その時点でオスなのかメスなのかを確かめるまでには近づけませんでした。

動物病院で診察を受けた猫はとてもおとなしく、紳士的でスタッフの誰もが猫の人懐っこさに心を奪われていました。
猫はオスで、目や歯の状態から2~3歳と推定されました。体重は5.4kg、血液検査の結果はすべて陰性でしたが、上気道感染症のため数週間分の抗生物質を処方されました。
避妊治療を受けていましたが、マイクロチップは見つかりませんでした。
見つけていた被毛の塊をきれいに取り除いてもらい少しさっぱりしましたが、投薬を終えたら本格的なグルーミングをしてもらう約束をしました。

バレンタインデーが近付いていたので、私は猫にバレンチノと名前を付けました。
バレンチノは温かで穏やかな家の中で過ごせることをとても喜んでいるように見えました。
バレンチノは処方された薬の味が嫌いで吐き出してしまいました。

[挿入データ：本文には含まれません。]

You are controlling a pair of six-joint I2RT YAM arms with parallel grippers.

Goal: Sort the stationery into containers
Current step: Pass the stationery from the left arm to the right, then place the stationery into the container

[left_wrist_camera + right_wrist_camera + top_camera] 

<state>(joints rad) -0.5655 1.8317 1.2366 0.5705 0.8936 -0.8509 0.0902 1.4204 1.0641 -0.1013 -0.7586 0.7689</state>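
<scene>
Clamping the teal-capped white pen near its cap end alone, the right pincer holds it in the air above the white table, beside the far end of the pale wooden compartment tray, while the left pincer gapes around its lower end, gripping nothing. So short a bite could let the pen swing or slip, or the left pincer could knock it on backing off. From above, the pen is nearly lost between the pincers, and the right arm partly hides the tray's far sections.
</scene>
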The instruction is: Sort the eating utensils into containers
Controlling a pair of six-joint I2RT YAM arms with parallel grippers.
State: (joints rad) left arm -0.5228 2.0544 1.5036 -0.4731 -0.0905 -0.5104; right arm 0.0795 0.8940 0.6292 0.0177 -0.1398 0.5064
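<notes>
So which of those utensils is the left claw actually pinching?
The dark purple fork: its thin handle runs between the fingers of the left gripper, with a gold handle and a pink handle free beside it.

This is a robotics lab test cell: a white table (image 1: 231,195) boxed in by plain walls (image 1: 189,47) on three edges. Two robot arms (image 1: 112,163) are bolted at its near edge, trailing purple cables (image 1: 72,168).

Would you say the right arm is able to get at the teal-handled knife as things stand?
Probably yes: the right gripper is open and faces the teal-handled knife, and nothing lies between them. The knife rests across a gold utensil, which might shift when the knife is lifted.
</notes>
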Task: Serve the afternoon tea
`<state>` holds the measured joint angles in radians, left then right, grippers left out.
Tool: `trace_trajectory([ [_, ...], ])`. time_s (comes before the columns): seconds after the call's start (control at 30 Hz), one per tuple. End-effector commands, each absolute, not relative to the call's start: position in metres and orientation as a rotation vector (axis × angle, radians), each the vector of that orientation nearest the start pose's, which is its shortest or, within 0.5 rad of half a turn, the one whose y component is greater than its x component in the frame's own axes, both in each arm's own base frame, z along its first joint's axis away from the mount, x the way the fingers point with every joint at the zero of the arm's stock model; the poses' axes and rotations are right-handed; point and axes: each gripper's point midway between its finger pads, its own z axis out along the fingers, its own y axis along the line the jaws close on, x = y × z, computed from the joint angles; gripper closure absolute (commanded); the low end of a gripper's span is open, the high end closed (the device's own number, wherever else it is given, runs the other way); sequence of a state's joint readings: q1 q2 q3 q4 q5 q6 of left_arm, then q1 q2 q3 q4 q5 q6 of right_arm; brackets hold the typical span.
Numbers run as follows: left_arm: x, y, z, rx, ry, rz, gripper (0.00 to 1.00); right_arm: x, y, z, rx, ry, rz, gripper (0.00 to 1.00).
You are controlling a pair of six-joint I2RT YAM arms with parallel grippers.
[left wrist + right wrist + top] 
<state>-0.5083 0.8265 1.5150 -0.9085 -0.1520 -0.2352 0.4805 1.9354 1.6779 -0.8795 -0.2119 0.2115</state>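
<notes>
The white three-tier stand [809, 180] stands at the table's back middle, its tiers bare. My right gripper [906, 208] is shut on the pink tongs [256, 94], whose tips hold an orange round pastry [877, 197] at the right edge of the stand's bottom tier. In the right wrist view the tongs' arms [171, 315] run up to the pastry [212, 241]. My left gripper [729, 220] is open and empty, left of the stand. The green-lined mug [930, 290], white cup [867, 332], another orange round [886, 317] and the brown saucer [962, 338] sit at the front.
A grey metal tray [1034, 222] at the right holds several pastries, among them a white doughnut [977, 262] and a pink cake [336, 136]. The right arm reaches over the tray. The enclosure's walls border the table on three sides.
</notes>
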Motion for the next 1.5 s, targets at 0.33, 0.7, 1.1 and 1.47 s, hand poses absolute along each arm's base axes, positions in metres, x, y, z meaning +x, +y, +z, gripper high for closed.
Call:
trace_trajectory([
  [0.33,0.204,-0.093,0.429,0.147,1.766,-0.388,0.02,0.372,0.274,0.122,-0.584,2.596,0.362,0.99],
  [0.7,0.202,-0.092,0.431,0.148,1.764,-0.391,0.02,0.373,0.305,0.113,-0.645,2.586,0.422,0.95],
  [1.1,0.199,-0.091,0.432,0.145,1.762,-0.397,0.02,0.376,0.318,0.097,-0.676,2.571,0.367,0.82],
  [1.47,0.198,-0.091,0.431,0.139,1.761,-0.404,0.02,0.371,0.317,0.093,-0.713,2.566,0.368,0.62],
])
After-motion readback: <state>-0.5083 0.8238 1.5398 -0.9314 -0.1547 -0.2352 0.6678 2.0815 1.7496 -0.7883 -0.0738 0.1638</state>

私はウェットフードに混ぜて与えるためにいくつかを試し、バレンチノが薬の混ざったご飯を残さず食べるようにドライフードを制限して与えました。

ありがたいことに私のSNSでバレンチノを知った人たちの中からたくさんの問い合わせが届くようになりました。私は治療を始めたばかりのバレンチノは傷ついた心をケアし、完全に健康を取り戻す必要があることに集中しようと思いました。さらに潜在的な問題が隠れていないかを見極める必要があると考えました。

日に日に回復に向かったバレンチノは、気分がよくなるにつれてオモチャで遊ぶようになり、キャットツリーにお気に入りのお昼寝スポットを見つけました。

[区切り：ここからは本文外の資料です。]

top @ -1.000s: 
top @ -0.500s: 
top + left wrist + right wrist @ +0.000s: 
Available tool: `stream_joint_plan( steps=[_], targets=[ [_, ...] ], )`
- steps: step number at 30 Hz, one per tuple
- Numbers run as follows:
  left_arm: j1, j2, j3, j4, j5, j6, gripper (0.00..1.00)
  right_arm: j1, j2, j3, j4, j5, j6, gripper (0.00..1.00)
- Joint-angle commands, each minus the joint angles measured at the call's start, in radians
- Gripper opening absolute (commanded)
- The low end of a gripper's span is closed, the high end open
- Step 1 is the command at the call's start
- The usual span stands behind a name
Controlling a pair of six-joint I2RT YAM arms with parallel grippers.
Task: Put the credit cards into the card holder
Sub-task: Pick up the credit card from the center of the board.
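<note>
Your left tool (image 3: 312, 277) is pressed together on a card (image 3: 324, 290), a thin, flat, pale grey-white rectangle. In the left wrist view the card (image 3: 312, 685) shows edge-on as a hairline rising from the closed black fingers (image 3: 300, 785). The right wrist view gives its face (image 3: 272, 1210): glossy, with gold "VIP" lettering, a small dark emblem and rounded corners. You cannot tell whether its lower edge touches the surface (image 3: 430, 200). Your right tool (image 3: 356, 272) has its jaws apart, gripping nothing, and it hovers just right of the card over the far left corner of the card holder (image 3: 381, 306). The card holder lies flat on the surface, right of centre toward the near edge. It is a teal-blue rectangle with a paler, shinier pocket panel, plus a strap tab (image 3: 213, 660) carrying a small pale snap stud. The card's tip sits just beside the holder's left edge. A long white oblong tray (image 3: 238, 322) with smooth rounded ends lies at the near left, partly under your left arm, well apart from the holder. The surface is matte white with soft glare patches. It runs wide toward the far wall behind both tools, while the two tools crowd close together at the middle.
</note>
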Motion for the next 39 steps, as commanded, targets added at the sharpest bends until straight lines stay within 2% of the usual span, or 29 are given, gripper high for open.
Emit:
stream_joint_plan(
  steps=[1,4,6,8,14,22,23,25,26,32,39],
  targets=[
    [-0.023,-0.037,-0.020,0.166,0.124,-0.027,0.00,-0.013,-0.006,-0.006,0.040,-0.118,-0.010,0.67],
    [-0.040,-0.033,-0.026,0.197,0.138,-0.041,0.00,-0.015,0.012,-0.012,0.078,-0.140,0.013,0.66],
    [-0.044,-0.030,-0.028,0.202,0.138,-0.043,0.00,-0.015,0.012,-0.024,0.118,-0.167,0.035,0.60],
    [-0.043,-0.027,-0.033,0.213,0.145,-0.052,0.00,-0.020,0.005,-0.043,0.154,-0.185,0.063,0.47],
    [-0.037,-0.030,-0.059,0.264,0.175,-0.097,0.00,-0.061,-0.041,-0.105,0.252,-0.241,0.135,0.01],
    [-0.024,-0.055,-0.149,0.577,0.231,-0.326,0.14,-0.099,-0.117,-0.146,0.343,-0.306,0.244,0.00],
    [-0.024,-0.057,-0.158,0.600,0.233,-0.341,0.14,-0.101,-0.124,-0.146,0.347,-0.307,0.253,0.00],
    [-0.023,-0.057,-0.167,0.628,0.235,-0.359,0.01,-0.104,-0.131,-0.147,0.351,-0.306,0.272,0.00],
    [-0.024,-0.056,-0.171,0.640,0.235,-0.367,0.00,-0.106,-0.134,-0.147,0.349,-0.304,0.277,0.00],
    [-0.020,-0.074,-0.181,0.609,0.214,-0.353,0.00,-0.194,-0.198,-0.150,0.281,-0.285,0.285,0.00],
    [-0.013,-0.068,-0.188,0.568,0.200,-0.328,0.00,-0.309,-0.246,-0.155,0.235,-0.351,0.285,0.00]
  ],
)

数週間後に投薬を終えたバレンチノは獣医師の診察を受け、念願のグルーミングを受けることができました。
バレンチノを担当したトリマーはバレンチノの紳士的な態度を絶賛して彼を引き取れないかと尋ねたほどでした。私は彼女に彼には多くの希望者が待っていてまだ何も決まっていないと話しました。

通りをさまよっていたバレンチノは同僚のもとに辿り着き救いの手を差し伸べられました。
私たちはずっと彼にふさわしい幸せな人生を取り戻してほしいと願ってきました。

健康を取り戻したバレンチノはこの数か月の間に私の家族の心をもすっかり盗んでしまい、私はバレンチノを家族に迎えることを考えるようになりました。
かつて私が育て、私たちの家族に加わったジョジョと並んでお昼寝をするバレンチノは、日差しの中でサファイア色の瞳がキラキラと輝いています。